In April 2006 following a suicide bomb attack on the Commander of the Army, airstrikes began followed by skirmishes, however, both the government and the LTTE claimed that the ceasefire was still in place. The offensive by the Armed Forces was launched when the LTTE closed the sluice gates of the Mavil Aru reservoir on 21 July and cut the water supply to 15,000 villages in government controlled areas. This led to several major attacks by the LTTE in the eastern province and the north. The Armed Forces went on the offensive successfully recapturing LTTE control areas in the eastern province during 2007. By then the LTTE had been proscribed as a terrorist organisation by 32 countries.

In 2017 Sri Lanka Armed Forces deployed nearly 10,000 personnel and equipment for relief, help and rescue operations of 2017 Sri Lanka floods. This is the biggest military deployment of the peacetime.

On 3 January 2008 the government informed Norway of its decision to quit the ceasefire, with it the ceasefire officially ended on 16 January 2008, following several bombings in the capital. Along with the ceasefire operations of the SLMM also ended.

During 2008 there was heavy fighting in the northern province where the Sri Lanka Armed Forces launched major offensives and succeeded in recapturing LTTE controlled areas of the Mannar District, the Vavuniya District and moving into the Mullaitivu District and Kilinochchi District. During December 2008, the Sri Lankan Armed Forces were engaged in offensives on all fronts, with heavy fighting around Kilinochchi (where the LTTE had its headquarters) and close to Mullaitivu.

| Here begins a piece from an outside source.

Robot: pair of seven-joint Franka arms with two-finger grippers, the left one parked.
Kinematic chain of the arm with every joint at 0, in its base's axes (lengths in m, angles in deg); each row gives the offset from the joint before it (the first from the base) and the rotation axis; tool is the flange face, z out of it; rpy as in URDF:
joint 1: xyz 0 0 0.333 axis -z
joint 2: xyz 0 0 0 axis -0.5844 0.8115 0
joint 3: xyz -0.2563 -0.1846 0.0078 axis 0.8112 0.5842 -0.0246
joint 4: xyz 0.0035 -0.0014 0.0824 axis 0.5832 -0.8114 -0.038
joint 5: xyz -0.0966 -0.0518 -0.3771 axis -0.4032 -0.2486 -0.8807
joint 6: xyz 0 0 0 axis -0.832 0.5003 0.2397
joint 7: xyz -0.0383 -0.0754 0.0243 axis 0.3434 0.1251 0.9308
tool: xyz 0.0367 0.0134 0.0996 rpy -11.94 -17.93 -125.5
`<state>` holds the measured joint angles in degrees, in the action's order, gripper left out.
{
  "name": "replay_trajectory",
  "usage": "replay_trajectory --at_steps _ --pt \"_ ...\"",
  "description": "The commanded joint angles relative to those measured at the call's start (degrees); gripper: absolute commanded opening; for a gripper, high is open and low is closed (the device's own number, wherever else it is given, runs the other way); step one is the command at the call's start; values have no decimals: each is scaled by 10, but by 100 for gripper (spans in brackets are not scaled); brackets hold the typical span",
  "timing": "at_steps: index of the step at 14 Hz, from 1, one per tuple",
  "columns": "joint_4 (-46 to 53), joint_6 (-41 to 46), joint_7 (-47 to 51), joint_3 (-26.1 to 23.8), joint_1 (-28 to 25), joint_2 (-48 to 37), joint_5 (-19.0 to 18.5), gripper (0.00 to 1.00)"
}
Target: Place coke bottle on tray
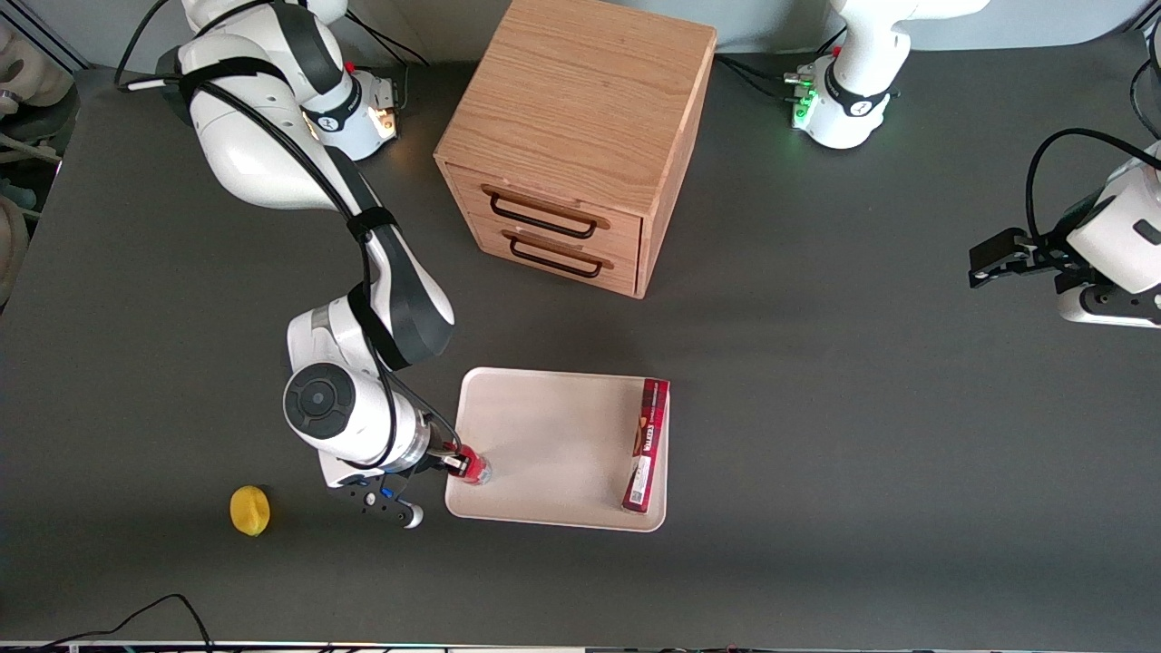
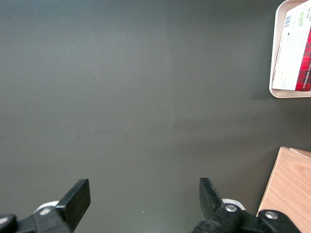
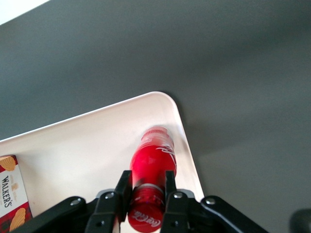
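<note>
The coke bottle (image 1: 475, 470) (image 3: 153, 162) is small and bright red, with a red cap and a silvery base. It stands over the corner of the cream-white tray (image 1: 553, 444) (image 3: 73, 145) that lies nearest the working arm and the front camera, just inside the rim. My gripper (image 1: 461, 464) (image 3: 147, 182) is shut on the coke bottle, with one black finger pressed against each side of the bottle just below the cap. I cannot tell whether the base touches the tray floor.
A long dark-red Walkers box (image 1: 647, 444) (image 3: 12, 194) lies in the tray along its edge toward the parked arm. A yellow lemon (image 1: 249, 510) sits on the table toward the working arm's end. A wooden drawer cabinet (image 1: 571, 136) stands farther from the front camera.
</note>
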<state>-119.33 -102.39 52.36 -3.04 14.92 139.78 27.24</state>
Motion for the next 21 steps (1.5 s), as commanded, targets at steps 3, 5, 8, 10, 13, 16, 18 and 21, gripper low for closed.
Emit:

In early 2009 the Armed Forces recaptured in quick succession Kilinochchi and the strategically important Elephant Pass. Thus establishing a land route to the government controlled Jaffna Peninsula which had been supplied by sea and air for over 10 years after its recapture in 1995. Shortly thereafter Mullaitivu was recaptured by the 59th Division of the SLA. Boxed into a small land area north of Mullaitivu, the LTTE with its remaining cadres and leadership was effectively trapped, with this land mass being slowly reduced until May 2009.

On 19 May 2009, the Sri Lanka Armed Forces won its final battle against the LTTE with the death of several LTTE leaders, including its head Velupillai Prabhakaran while he was attempting to flee.

On 22 May 2009, Sri Lankan Defence Secretary Gotabhaya Rajapaksa confirmed that 6,261 personnel of the Sri Lankan Armed Forces had lost their lives and 29,551 were wounded during Eelam War IV since July 2006.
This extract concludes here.